Plus, I’m remembering the vaccine is coming. We have a long way to go ahead of this, but the proverbial light at the end is finally visible.

What about you? What are you doing to get over yet more hurdles during this time?

Language Elective

I started reading Fredrik Backman’s latest, Anxious People and both the writer AND language instructor in me got a kick out of a couple of early lines.

"Okeydokey!" the real estate agent chirrups, as if that were a real Swedish word.

Backman’s books are originally published in his native language of Swedish, so as I read this translated copy, I wonder, did Backman truly write “okeydokey” in English, and thus the translation above is quite literal? Or was there some other nonsense word in there instead?

And then there’s this:

"It's called House Tricks! Get it? Because when you buy an apartment, you want to buy from someone who knows all the tricks, don't you? So when I answer the phone, I say: Hello, you've reached the House Tricks Real Estate Agency! HOW'S TRICKS?"

This translation of the real estate agency is based upon a play on words. Did the translator have to come up with something completely different than what the Swedish version was? And if so, how difficult was that to do?

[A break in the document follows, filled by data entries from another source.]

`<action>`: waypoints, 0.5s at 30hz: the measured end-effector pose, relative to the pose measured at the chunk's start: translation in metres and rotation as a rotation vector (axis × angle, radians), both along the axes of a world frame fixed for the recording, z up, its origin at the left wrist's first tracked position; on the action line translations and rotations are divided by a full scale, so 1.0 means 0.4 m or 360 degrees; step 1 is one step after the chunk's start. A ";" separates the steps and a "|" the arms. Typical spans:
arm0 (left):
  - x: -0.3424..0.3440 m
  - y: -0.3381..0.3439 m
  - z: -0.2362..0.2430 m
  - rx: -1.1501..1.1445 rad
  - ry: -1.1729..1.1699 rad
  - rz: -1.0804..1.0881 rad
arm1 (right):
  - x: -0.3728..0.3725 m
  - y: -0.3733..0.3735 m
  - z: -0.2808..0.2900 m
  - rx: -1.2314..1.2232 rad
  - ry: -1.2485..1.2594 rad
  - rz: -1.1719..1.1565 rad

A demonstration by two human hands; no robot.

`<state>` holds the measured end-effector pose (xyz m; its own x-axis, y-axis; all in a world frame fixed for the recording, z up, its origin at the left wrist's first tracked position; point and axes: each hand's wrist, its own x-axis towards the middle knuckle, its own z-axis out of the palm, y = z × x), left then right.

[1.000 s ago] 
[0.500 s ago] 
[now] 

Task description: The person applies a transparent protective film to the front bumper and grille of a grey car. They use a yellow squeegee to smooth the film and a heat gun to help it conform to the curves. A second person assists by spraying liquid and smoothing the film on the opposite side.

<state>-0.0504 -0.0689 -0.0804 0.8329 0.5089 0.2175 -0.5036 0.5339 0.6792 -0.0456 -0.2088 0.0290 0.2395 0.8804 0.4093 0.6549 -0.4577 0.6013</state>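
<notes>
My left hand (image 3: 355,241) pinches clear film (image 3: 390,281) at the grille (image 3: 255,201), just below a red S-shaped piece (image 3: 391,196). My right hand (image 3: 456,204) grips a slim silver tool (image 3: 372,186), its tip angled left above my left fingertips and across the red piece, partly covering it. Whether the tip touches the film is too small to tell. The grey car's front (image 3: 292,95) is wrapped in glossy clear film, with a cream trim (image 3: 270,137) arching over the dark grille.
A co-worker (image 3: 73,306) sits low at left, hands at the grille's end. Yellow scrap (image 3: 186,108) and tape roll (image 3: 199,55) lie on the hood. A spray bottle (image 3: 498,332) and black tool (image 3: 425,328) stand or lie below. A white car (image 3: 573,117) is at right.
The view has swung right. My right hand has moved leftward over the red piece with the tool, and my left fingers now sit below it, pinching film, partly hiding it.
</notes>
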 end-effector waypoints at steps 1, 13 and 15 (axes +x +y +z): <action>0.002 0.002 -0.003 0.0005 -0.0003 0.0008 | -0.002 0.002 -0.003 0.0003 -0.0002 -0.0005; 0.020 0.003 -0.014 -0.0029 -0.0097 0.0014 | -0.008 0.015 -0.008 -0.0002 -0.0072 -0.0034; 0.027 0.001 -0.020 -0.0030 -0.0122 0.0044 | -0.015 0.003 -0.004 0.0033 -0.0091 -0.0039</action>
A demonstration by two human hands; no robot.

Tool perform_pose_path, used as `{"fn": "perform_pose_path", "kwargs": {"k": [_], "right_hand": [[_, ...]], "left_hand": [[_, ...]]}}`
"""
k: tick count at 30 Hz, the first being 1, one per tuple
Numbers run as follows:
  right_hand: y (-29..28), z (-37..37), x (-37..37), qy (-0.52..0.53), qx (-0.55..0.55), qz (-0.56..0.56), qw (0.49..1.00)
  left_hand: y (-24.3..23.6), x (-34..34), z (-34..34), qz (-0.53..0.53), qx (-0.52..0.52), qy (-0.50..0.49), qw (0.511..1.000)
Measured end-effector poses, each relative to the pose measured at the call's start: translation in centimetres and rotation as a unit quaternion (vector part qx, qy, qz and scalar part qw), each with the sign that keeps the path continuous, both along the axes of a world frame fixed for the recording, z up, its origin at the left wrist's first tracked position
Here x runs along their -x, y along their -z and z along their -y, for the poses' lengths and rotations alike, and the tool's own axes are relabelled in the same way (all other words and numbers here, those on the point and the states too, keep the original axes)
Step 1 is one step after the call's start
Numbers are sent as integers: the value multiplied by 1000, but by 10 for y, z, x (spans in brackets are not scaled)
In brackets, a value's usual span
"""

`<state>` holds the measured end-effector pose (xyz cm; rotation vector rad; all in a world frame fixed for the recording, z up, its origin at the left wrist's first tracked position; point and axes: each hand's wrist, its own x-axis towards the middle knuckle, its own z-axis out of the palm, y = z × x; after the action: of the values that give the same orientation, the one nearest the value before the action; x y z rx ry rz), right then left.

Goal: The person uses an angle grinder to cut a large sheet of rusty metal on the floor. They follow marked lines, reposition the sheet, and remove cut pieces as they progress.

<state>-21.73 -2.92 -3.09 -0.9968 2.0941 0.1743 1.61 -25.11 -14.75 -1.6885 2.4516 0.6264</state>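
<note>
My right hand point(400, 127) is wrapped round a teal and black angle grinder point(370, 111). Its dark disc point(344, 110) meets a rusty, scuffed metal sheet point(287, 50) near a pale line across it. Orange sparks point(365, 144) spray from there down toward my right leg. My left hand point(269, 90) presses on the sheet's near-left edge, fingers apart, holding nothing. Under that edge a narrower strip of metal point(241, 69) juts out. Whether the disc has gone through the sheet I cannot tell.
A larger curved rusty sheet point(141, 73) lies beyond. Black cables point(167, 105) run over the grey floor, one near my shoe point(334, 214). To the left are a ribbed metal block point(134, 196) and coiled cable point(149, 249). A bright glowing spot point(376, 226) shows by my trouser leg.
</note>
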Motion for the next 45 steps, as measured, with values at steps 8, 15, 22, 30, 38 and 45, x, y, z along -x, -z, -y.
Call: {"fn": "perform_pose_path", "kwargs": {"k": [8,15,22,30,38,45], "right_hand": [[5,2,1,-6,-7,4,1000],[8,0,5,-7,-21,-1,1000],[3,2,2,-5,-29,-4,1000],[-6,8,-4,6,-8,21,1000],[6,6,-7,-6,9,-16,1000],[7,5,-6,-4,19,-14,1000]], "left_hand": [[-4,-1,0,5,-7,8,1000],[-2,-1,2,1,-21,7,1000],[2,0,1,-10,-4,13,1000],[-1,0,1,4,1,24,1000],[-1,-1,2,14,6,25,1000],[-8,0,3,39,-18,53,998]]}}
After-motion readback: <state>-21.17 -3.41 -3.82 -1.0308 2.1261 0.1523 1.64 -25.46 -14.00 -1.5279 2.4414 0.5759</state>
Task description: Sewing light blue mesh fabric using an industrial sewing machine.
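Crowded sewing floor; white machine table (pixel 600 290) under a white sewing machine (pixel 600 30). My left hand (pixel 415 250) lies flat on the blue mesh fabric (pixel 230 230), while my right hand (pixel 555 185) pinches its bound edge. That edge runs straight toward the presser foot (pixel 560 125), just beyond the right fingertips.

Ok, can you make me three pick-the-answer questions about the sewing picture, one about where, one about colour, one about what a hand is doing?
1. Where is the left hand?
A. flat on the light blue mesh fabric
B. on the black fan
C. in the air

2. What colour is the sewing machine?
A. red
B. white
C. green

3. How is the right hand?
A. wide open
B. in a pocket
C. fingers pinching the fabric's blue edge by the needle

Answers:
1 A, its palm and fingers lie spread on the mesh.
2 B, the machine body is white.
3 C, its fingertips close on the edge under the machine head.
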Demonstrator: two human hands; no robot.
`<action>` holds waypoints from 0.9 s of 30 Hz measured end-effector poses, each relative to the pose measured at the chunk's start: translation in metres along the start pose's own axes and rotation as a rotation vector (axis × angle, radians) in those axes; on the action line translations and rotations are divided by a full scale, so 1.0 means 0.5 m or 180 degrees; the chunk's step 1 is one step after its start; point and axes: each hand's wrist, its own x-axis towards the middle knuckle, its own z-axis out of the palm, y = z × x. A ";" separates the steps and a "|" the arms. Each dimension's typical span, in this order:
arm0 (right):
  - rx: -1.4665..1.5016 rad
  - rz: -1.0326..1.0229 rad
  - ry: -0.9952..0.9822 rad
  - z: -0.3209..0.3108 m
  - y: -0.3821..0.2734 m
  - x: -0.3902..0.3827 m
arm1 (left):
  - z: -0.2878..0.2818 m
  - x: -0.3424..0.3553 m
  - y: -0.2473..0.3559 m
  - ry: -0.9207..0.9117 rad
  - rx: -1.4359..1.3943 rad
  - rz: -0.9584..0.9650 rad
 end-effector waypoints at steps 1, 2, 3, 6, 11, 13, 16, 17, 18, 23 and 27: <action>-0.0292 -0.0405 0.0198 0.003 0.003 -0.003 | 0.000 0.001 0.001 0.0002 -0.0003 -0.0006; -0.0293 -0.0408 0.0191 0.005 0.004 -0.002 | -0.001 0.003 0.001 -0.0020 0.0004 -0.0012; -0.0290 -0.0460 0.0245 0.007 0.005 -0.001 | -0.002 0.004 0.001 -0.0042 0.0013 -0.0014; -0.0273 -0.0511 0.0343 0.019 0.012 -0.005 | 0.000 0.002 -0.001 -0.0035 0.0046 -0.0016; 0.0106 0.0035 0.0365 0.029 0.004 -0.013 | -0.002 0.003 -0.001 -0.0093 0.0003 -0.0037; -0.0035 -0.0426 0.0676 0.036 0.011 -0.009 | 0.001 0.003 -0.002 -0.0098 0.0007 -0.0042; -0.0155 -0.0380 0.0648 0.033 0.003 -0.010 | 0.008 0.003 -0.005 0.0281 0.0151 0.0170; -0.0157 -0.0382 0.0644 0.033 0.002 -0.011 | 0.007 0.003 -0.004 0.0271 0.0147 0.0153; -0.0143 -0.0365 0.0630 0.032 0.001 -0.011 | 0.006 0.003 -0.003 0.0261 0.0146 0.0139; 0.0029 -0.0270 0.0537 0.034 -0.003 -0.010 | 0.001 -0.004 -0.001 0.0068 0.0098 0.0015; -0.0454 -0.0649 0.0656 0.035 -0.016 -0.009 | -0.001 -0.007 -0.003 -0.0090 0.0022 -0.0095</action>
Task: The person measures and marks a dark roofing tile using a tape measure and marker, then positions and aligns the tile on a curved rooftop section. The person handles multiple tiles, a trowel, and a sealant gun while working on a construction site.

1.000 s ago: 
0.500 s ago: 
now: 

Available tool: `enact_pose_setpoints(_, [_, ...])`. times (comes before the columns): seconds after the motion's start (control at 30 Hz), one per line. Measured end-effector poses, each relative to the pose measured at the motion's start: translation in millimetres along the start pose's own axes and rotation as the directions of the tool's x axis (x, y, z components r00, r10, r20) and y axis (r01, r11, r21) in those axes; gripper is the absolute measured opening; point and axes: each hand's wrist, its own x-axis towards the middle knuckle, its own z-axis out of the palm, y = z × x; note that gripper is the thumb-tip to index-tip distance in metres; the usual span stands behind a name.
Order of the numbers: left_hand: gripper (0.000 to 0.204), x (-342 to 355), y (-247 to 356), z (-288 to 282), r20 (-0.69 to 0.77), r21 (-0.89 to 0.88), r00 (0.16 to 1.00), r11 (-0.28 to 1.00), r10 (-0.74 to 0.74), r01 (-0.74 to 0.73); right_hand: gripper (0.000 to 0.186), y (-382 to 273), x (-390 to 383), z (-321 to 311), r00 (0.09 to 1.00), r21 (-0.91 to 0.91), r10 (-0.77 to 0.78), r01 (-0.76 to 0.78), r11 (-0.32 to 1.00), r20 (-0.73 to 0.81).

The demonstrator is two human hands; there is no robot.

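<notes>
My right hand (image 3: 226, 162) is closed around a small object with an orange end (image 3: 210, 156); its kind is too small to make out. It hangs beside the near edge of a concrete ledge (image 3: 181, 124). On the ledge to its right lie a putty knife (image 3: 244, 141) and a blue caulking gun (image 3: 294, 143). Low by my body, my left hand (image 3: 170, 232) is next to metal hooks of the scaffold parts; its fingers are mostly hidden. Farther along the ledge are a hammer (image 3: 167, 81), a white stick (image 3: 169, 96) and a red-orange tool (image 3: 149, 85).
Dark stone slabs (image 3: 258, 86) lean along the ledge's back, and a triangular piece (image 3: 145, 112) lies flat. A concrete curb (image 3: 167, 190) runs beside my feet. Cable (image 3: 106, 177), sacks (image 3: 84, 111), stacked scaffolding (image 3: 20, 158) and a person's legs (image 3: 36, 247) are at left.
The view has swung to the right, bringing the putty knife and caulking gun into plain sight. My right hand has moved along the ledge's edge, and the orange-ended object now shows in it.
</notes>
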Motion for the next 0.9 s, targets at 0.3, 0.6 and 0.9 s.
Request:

I did some digging to see if I could find out. So far, I’ve not found an answer, but I did find this fun interview of Neil Smith about translating literature in general and what I most appreciated was this: “Capturing the tone of a book is simultaneously the most difficult and the most rewarding part of the job: once you’ve nailed that, the rest flows fairly naturally.” So many great bits in the interview, I highly encourage you to check it out.

Test Prep

Are you curious about the publishing journey? About the process behind what authors do once their book is on the verge of getting out in the world and into readers’ hands? Author and avid reader/podcaster Zibby Owens has a really great post that highlights many things the average reader might not know. (h/t Kathleen West)

Currently Reading (print): Anxious People (A) -Fredrik Backman

Currently Reading (audio): The Sound of Stars (YA) – Alechia Dow

Song of the Week:

I’m going with hope this week, even though I have a bit of nervousness, too.